Motosikleti tahmin etiğimden farklı kullanıyorum sanırım
Reklamlar
-
Arkadaşlar merhaba, hızı çok seven birisi değilimdir. 24 Yaşındayım, yeni motosiklet sürücüsü sayılırım. bu zamana kadar araba kullanırken gayet temkinli olup aracı çok dikkatli kullanmaya çaba gösterirdim. motosiklet yaşantım da böyle başladı, böyle gideceğini tahmin ediyordum fakat farkettim ki bazen hızlanmamam yerlerde motoru hızlı(kendi tahminlerime göre) kullanıyorum. düşünüyorum acaba rüzgar mı beni yanıltıyor. bunun nedenleri sizce ne olabilir. bence bu sebeplerden bir tanesi motosikletle trafiğe takılmadığımız ve araçların gidemediği yerlerden gidebildiğimiz için sanki arkamızdan görünmeyen bir itici kuvvet varmış gibi hep. bu sebeple yol biraz rahatladığında daha da hızlanıyorum sanki içgüdüsel olarak.

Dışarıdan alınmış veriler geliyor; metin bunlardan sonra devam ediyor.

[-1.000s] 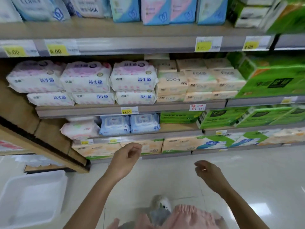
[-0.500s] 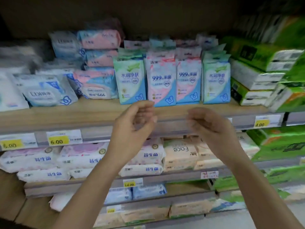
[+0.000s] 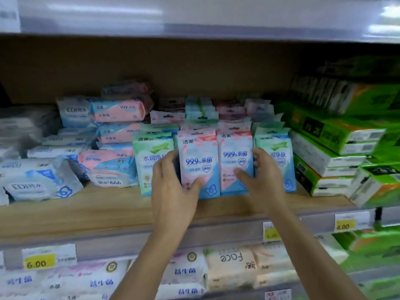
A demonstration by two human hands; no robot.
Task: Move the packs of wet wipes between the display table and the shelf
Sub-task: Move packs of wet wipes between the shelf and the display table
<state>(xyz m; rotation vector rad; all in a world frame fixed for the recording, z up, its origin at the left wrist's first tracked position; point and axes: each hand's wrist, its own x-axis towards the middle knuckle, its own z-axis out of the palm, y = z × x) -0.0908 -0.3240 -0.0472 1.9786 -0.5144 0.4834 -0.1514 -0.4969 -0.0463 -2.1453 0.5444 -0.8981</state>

Bir de ek olarak. trafikte yaşadığınız polemikleri, tartışmaları kafanızdan nasıl siliyorsunuz. benim bazen kafama çok takılıyor.
Reklamlar
-
-
Aslında gerçek şu ki hızı sevmeyen insan yoktur. Sadece yapmamamız gerektiğini düşünüyoruz. Tabi motosiklet bize araba gibi yalıtılmış ve hiçbir zaman hissedemeyeceğimiz hızı canlı canlı hissettirme gücüne sahip bir alet. Arabaların ses yalıtımı, cam şekli, yol tutuş gibi hızı sürücüye yansıtmayan çok sayıda bileşeni varken motorda hızın her detayını ayrı ayrı iliklerinize kadar hissedebilmeniz mümkün.
Tabi rüzgar çok olduğunda, dar yollarda, aşağı eğimli yollarda, bozuk satıhlarda hızı normalden çok daha fazla hissederiz.
Motosiklet sürücülerinin hızı fazla hissetmelerindeki en büyük etmense yakına bakmalarıdır. Ne kadar uzağa, yükseğe ve ileri bakarsanız hız o kadar azmış gibi görünür. Yere ne kadar yakın bakarsanız o kadar hızlı gidiyor gibi hissedebilirsiniz.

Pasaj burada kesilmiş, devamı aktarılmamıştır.